Aim of the exercise.
Reproduce the full listing below unchanged, apart from the pictures.

Material provided.
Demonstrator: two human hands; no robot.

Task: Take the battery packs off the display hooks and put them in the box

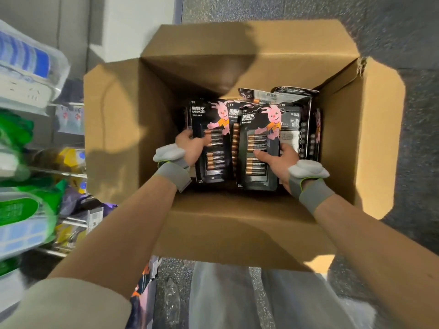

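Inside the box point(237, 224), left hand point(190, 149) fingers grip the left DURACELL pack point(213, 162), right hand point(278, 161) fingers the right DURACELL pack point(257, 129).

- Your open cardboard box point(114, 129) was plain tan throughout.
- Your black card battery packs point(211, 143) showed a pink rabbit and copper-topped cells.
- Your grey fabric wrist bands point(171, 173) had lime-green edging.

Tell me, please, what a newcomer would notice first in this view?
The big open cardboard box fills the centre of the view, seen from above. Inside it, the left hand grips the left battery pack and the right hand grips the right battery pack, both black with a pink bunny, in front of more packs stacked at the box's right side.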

Result of the exercise.
Demonstrator: two human hands; no robot.

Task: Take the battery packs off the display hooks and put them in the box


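Inside the box point(237, 224), left hand point(190, 149) fingers grip the left DURACELL pack point(213, 162), right hand point(278, 161) fingers the right DURACELL pack point(257, 129).

- Your open cardboard box point(114, 129) was plain tan throughout.
- Your black card battery packs point(211, 143) showed a pink rabbit and copper-topped cells.
- Your grey fabric wrist bands point(171, 173) had lime-green edging.

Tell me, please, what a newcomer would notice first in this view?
The big open cardboard box fills the centre of the view, seen from above. Inside it, the left hand grips the left battery pack and the right hand grips the right battery pack, both black with a pink bunny, in front of more packs stacked at the box's right side.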

That brings the answer to completion.